On a positive note, some prices for goods experienced declines. Used car prices, in particular, fell by 1.1%, while the prices of new vehicles showed a marginal decrease of 0.2%. Additionally, appliance prices experienced a notable 0.7% drop. However, apparel prices bucked this trend by rising 0.7%, along with a 0.3% increase in furniture prices.
Are food prices going up or down in 2024?
Grocery prices remained unchanged for the second consecutive month, which slightly increased the annual increase to a still modest 1.2%. This stability in prices continued to offer consumers relief from the significant price spikes experienced during the peak of the pandemic.
Breakfast cereal prices saw a notable decline of 1.6%, while bread prices slid by 0.9% and cookies dropped by 1.2%, contributing to the overall stability in grocery prices.
However, prices for proteins generally saw an upward trend.
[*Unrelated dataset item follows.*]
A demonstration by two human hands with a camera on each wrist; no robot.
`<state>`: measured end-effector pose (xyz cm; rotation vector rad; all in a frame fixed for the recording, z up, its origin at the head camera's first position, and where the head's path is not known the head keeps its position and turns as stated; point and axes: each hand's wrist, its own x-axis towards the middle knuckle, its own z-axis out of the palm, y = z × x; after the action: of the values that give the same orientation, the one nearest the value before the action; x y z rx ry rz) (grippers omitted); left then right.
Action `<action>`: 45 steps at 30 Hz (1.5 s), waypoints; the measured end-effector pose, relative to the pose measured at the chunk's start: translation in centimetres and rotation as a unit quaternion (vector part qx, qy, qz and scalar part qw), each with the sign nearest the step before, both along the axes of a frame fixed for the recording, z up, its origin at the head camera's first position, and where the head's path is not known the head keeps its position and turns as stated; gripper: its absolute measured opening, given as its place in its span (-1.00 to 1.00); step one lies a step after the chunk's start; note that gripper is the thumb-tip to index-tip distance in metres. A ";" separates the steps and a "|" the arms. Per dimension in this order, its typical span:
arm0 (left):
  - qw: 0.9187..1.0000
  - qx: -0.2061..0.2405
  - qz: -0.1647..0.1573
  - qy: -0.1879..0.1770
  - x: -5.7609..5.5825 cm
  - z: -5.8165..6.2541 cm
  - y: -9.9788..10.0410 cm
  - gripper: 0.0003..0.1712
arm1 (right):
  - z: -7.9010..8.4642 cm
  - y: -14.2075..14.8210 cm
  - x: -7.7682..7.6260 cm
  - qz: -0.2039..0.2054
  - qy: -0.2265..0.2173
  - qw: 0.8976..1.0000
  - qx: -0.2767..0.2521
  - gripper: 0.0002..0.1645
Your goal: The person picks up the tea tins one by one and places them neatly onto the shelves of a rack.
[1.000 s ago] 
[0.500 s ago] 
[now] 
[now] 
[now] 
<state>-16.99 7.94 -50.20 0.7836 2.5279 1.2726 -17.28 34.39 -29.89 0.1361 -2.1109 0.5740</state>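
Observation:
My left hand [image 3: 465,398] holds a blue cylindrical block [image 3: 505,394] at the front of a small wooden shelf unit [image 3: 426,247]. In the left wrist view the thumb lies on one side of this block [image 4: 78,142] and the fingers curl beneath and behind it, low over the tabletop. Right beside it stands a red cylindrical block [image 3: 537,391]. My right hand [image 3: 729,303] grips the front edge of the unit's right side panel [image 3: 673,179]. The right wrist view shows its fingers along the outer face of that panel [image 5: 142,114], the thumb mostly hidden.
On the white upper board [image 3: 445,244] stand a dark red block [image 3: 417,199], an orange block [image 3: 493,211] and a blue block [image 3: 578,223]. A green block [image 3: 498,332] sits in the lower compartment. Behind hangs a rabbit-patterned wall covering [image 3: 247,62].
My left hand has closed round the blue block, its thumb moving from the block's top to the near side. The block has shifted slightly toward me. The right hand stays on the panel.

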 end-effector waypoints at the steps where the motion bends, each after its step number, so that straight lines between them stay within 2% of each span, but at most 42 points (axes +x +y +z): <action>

The cost of uncooked ground beef increased by 0.7%, while bacon prices jumped by 0.9%. Eggs witnessed a significant surge of 4.6%, driven by another outbreak of bird flu, which impacted supply levels and subsequently led to higher prices.
Overall, while certain grocery items experienced price decreases, the upward trend in protein prices highlights ongoing challenges in the food supply chain, particularly in the face of external factors such as disease outbreaks.